— На что это ты намекаешь, маленькая извращенка. Маленькая, — он снова поцеловал меня, — сводящая меня с ума, — ещё раз, — недотрога.
Я только охнула, когда он с силой прижал меня к себе, а потом вскинул на руки. Понёс куда-то по коридору.
— Марк?
— Тихо-тихо. Просто ложимся спать.
— Марк, это твоя спальня, — подозрительно сообщила я то, что он и так знал.
Марк уложил меня на накрытую серебристым покрывалом кровать. Не позволяя подняться, накрыл своим телом — но осторожно, удерживая вес на локтях и коленях. Было так странно видеть его лицо над собой, что я почувствовала, что снова заливаюсь краской. А он смотрел на меня и ничего не делал, только смотрел, и пальцы его путались у меня в волосах.
— Что? — спросила я смущённо.
— Ты знаешь, что ты охренительно красивая?
Я помотала головой. Ну как, мне иногда казалось, что я довольно симпатичная. Но не так уж чтобы прямо в штабеля укладывались.
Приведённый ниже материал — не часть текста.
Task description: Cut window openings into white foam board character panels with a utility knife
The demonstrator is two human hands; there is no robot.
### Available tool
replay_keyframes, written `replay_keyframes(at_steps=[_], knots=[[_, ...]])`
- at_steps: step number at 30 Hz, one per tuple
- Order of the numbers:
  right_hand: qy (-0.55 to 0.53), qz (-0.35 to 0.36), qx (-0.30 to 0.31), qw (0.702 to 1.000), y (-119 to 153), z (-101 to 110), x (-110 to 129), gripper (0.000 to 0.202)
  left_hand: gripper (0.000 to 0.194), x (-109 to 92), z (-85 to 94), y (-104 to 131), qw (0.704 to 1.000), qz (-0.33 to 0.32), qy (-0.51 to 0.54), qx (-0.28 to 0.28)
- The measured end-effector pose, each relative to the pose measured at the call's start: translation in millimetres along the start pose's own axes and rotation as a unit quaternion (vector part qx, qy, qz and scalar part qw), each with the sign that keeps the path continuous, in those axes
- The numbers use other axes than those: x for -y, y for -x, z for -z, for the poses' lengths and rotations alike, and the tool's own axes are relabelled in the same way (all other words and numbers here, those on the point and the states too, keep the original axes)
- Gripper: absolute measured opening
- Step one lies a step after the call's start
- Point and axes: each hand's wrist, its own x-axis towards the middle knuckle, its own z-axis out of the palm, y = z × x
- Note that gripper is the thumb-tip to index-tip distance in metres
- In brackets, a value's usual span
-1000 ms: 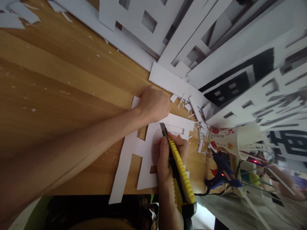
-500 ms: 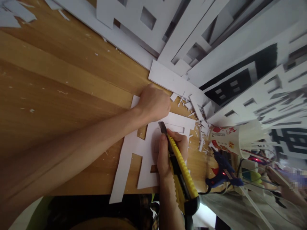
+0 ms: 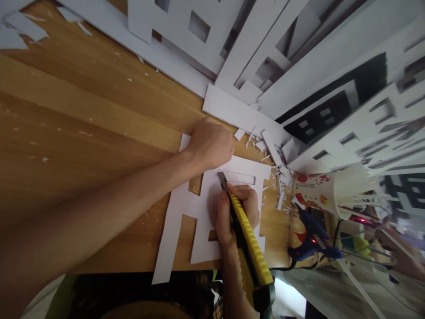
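Note:
A white foam board (image 3: 186, 201) with rectangular openings lies on the wooden table, one strip of it reaching past the near edge. My right hand (image 3: 237, 212) grips a yellow and black utility knife (image 3: 250, 241), its blade tip at a pencilled outline near a narrow slot in the board. My left hand (image 3: 212, 144) rests closed on the board's far part, above the blade. Its fingers are curled under, and whether they pinch anything is hidden.
Foam scraps (image 3: 274, 148) litter the table (image 3: 83, 155) to the right of my left hand. A paper cup (image 3: 314, 190) and a blue glue gun (image 3: 310, 235) with a red light stand at the right. Cut white panels (image 3: 242, 106) lean and lie along the far side.
The knife tip has shifted slightly left along the drawn outline, the right hand moving with it. My left hand stays in nearly the same place on the board.

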Motion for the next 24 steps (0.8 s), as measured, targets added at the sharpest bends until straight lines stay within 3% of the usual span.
replay_keyframes(at_steps=[6,12,17,24], knots=[[0.003,-0.009,0.017,1.000,0.9,1.9,-5.5,0.007,0.033,0.9,-3.7,-0.1,0.999,-0.013,0.010,-0.040],[-0.045,0.009,-0.028,0.999,2.1,3.0,-3.8,0.006,0.032,0.5,-0.9,-0.8,1.000,0.001,0.011,0.000],[-0.072,-0.066,-0.078,0.992,4.3,1.2,-2.0,0.018,0.036,-0.4,1.9,-0.6,1.000,-0.003,-0.002,0.005],[-0.037,-0.099,-0.069,0.992,4.6,-0.6,1.8,0.024,0.035,-0.7,4.0,-0.3,1.000,-0.006,-0.002,0.007]])
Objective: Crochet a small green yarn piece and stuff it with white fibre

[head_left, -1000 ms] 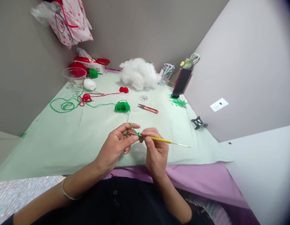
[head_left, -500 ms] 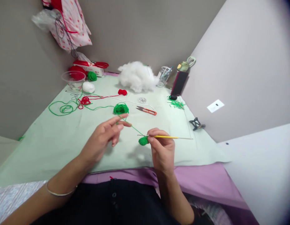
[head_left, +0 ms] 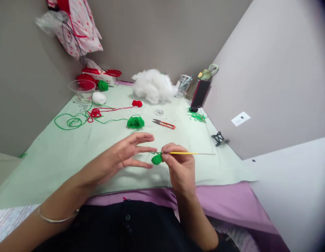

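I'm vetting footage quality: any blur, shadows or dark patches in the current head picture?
Head view: a dark, blurred band at the right edge; head view: a soft shadow on the pale green cloth beneath the left hand, which looks slightly smeared.

Bench (head_left: 52, 168) covered in pale green sheet. Rear, left to right: tub (head_left: 82, 93), white ball (head_left: 99, 98), green ball (head_left: 103, 85), stuffing (head_left: 154, 86), pen cup (head_left: 183, 86), phone (head_left: 200, 93) upright just before bottle (head_left: 205, 74). Nearer: loose green yarn (head_left: 73, 122), red yarn (head_left: 95, 113), green skein (head_left: 136, 122), snips (head_left: 164, 124); toward the right edge, green clippings (head_left: 197, 117) and black clip (head_left: 219, 139).
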`<action>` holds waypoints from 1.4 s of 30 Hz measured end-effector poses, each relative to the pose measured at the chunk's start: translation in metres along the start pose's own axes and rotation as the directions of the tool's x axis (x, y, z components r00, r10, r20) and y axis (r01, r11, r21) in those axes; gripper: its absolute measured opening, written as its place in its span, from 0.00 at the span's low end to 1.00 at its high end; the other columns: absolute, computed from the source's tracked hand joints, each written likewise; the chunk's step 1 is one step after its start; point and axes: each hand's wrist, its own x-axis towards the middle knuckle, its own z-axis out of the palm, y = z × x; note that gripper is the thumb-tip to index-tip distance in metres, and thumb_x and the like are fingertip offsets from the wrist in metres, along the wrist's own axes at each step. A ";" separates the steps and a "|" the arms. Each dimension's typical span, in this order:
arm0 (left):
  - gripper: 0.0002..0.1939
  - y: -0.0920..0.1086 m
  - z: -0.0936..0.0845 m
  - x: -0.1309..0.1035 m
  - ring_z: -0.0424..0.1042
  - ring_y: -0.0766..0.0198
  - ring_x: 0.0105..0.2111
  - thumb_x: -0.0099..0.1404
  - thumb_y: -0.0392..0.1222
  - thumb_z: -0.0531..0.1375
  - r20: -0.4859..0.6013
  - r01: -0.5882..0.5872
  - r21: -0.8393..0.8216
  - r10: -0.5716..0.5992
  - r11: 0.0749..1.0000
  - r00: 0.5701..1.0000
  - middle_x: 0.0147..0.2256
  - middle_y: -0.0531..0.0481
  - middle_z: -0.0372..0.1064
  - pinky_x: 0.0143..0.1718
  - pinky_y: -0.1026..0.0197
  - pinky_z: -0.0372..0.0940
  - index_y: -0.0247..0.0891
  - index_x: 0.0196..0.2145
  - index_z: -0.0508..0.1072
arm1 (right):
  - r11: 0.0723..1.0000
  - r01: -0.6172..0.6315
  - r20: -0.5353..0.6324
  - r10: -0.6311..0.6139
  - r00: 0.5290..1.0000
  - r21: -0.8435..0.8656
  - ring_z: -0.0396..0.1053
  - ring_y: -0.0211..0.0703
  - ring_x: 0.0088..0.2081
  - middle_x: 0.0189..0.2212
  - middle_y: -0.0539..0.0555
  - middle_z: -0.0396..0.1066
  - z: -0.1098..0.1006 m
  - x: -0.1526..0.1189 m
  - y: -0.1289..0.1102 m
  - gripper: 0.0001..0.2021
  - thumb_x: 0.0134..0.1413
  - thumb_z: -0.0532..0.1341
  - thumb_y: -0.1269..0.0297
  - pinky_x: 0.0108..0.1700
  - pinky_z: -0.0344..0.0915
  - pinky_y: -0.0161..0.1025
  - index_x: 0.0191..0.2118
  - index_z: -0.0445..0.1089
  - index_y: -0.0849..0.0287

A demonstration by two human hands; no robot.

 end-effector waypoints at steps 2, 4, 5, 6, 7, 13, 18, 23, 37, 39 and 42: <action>0.27 -0.005 0.017 0.010 0.59 0.44 0.68 0.69 0.61 0.61 -0.048 -0.057 -0.090 0.053 0.994 0.997 0.68 0.41 0.61 0.60 0.48 0.68 0.46 0.60 0.73 | 0.998 0.043 0.027 -0.042 0.999 -0.035 0.74 0.38 0.36 0.32 0.50 0.76 0.002 -0.003 -0.001 0.06 0.53 0.71 0.72 0.38 0.70 0.36 0.34 0.81 0.51; 0.26 -0.006 0.028 0.021 0.61 0.46 0.68 0.71 0.63 0.57 -0.155 -0.170 -0.215 0.139 0.962 0.978 0.65 0.43 0.66 0.62 0.45 0.66 0.46 0.57 0.75 | 0.996 0.078 0.049 -0.075 0.996 -0.044 0.74 0.38 0.37 0.32 0.50 0.76 0.004 -0.006 -0.002 0.08 0.54 0.70 0.74 0.39 0.71 0.36 0.35 0.82 0.50; 0.24 -0.005 0.030 0.026 0.62 0.47 0.67 0.73 0.62 0.54 -0.212 -0.227 -0.244 0.176 0.943 0.961 0.63 0.45 0.69 0.63 0.43 0.64 0.46 0.52 0.78 | 0.996 0.085 0.054 -0.083 0.995 -0.039 0.74 0.38 0.37 0.32 0.49 0.76 0.004 -0.007 -0.003 0.09 0.55 0.70 0.74 0.39 0.70 0.35 0.35 0.82 0.50; 0.24 -0.005 0.031 0.031 0.63 0.49 0.67 0.75 0.62 0.51 -0.263 -0.297 -0.224 0.236 0.928 0.935 0.60 0.47 0.73 0.65 0.42 0.62 0.44 0.43 0.80 | 0.996 0.086 0.051 -0.085 0.995 -0.028 0.74 0.37 0.37 0.32 0.49 0.76 0.003 -0.007 -0.003 0.09 0.55 0.70 0.75 0.38 0.70 0.35 0.35 0.82 0.50; 0.28 -0.006 0.030 0.034 0.63 0.50 0.67 0.76 0.60 0.48 -0.290 -0.349 -0.154 0.295 0.924 0.910 0.56 0.48 0.76 0.67 0.42 0.58 0.42 0.33 0.80 | 0.996 0.084 0.042 -0.083 0.996 -0.015 0.73 0.36 0.36 0.32 0.49 0.76 0.003 -0.007 -0.003 0.09 0.55 0.70 0.74 0.37 0.69 0.34 0.35 0.82 0.50; 0.22 -0.031 0.015 0.027 0.54 0.46 0.70 0.72 0.60 0.57 -0.077 -0.372 0.604 0.517 0.705 0.853 0.59 0.45 0.74 0.74 0.42 0.36 0.42 0.42 0.84 | 0.994 0.110 -0.086 -0.109 0.990 0.006 0.72 0.35 0.35 0.32 0.48 0.76 -0.001 -0.003 0.005 0.07 0.54 0.72 0.71 0.37 0.67 0.32 0.36 0.81 0.50; 0.25 -0.047 0.029 0.020 0.71 0.63 0.42 0.67 0.48 0.67 -0.216 -0.107 0.174 0.144 0.979 0.966 0.42 0.49 0.73 0.45 0.62 0.67 0.43 0.60 0.74 | 0.990 0.135 -0.096 -0.139 0.986 -0.047 0.73 0.36 0.37 0.32 0.48 0.76 0.000 -0.002 0.012 0.06 0.55 0.71 0.71 0.39 0.69 0.34 0.36 0.81 0.50; 0.25 -0.044 0.034 0.021 0.61 0.72 0.31 0.65 0.43 0.69 -0.259 -0.108 -0.022 0.099 0.994 0.961 0.38 0.52 0.68 0.27 0.70 0.58 0.43 0.59 0.75 | 0.990 0.120 0.001 -0.120 0.993 -0.076 0.73 0.37 0.36 0.35 0.49 0.75 -0.005 -0.002 0.013 0.05 0.61 0.67 0.67 0.40 0.70 0.36 0.41 0.80 0.51; 0.19 -0.039 0.035 0.019 0.54 0.82 0.20 0.65 0.44 0.69 -0.273 -0.079 -0.072 0.056 0.994 0.960 0.39 0.53 0.67 0.19 0.72 0.49 0.46 0.54 0.79 | 0.985 0.103 -0.004 -0.104 0.995 -0.141 0.72 0.37 0.34 0.38 0.51 0.80 -0.008 -0.001 0.013 0.08 0.66 0.63 0.64 0.40 0.69 0.39 0.43 0.81 0.51; 0.19 -0.038 0.035 0.019 0.54 0.82 0.20 0.65 0.43 0.69 -0.282 -0.074 -0.079 0.049 0.994 0.958 0.38 0.54 0.66 0.19 0.72 0.49 0.46 0.54 0.79 | 0.992 0.080 -0.013 -0.082 0.997 -0.100 0.72 0.37 0.34 0.38 0.52 0.80 -0.008 -0.001 0.013 0.07 0.66 0.63 0.63 0.40 0.68 0.39 0.42 0.81 0.52; 0.20 -0.036 0.035 0.018 0.53 0.82 0.20 0.64 0.42 0.69 -0.295 -0.068 -0.085 0.040 0.994 0.955 0.38 0.54 0.65 0.19 0.72 0.49 0.47 0.55 0.79 | 0.999 0.034 -0.039 -0.034 0.999 -0.008 0.71 0.37 0.32 0.36 0.52 0.79 -0.007 0.000 0.012 0.07 0.64 0.65 0.61 0.38 0.68 0.38 0.40 0.81 0.52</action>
— Охренительно, — повторил Марк с железобетонной уверенностью. — Если ещё какой-нибудь козёл попробует тянуть к тебе свои клешни, сразу скажи. Получит в жбан. Чтобы я синяков на тебе больше не видел.
Это он о Ваньке. Заметил-таки. Тут я, в свою очередь, вспомнила кое-что:
— А я тогда должна твоим блондинкам космы повыдёргивать?
— Каким блондинкам?
— Откуда я знаю, каким. У тебя их много.
Марк смотрел на меня озадаченно. Я ткнула в следы помады на его шее.
— С той блондинкой ты тоже целовался? Ты весь в её помаде!
Марк попытался привстать и разглядеть свою футболку. Не знаю, нашёл что-нибудь или нет, но сокрушённо ответил:
— Я даже не заметил, когда она это сделала. Во мне было три шота чистого виски и одно с колой. И ещё там по мелочи.
— Ты ездил на мотике нетрезвым? Марк! Пообещай мне, пожалуйста, никогда, никогда так не делать.
— Мне так нравится, когда ты за меня волнуешься.
— Марк!
Он только ухмыльнулся и склонился надо мной, начиная целовать. По-моему, он считал, что нашёл отличный способ заткнуть мне рот. Что самое гадкое, это была абсолютная правда.
Меня саму удивляло, как я сразу теряла способность к сопротивлению. Я же целовалась раньше с парнями — но почему-то Марк действовал на меня, как афродизиак. Он всего лишь гладил мои волосы и целовал меня: то в губы, горячо и самозабвенно, то в нос, то в шею, пуская по телу тысячи мурашек, то снова возвращаясь к губам и изучая их на этот раз осторожно и ласково — но я чувствовала, как горит тело, как всё сжимается внутри в ответ на самые незамысловатые прикосновения, и понимала: это жопа, подруга.
Было дико осознавать, что я лежу у него в спальне, в одной кровати — с тем самым бабником-Марком, но внутри у меня проросло нечто непрошеное, робкое: а может, я на самом деле ему небезразлична? Если бы он хотел только переспать со мной, разве был бы так нежен сейчас, когда я сказала, что не могу?
Я несмело обняла его за талию, когда он поцеловал меня особенно жарко, но Марк вдруг отстранился. Встал:
— Я в душ. Не смей уходить!
Стоило двери захлопнуться за ним, как сомнения овладели мной с новой силой. Зачем я поддалась? Ведь он не изменится, будет по-прежнему красавчиком Марком, любителем баб, привыкшим менять девушек как перчатки.
Взять хотя бы ту блонду — ведь он привёл её сюда, зная, что я здесь. Может, он, конечно, не подозревал, насколько сильно это меня ранит, но всё равно. Растаять от пары поцелуев — это как-то совсем непохоже на меня.
Я уже почти решила было сбежать, но только собралась подняться, как дверь открылась. Марк вошёл голый по пояс, сверкая татушкой, вытирая волосы полотенцем. Я съёжилась у изголовья, подтягивая покрывало к груди.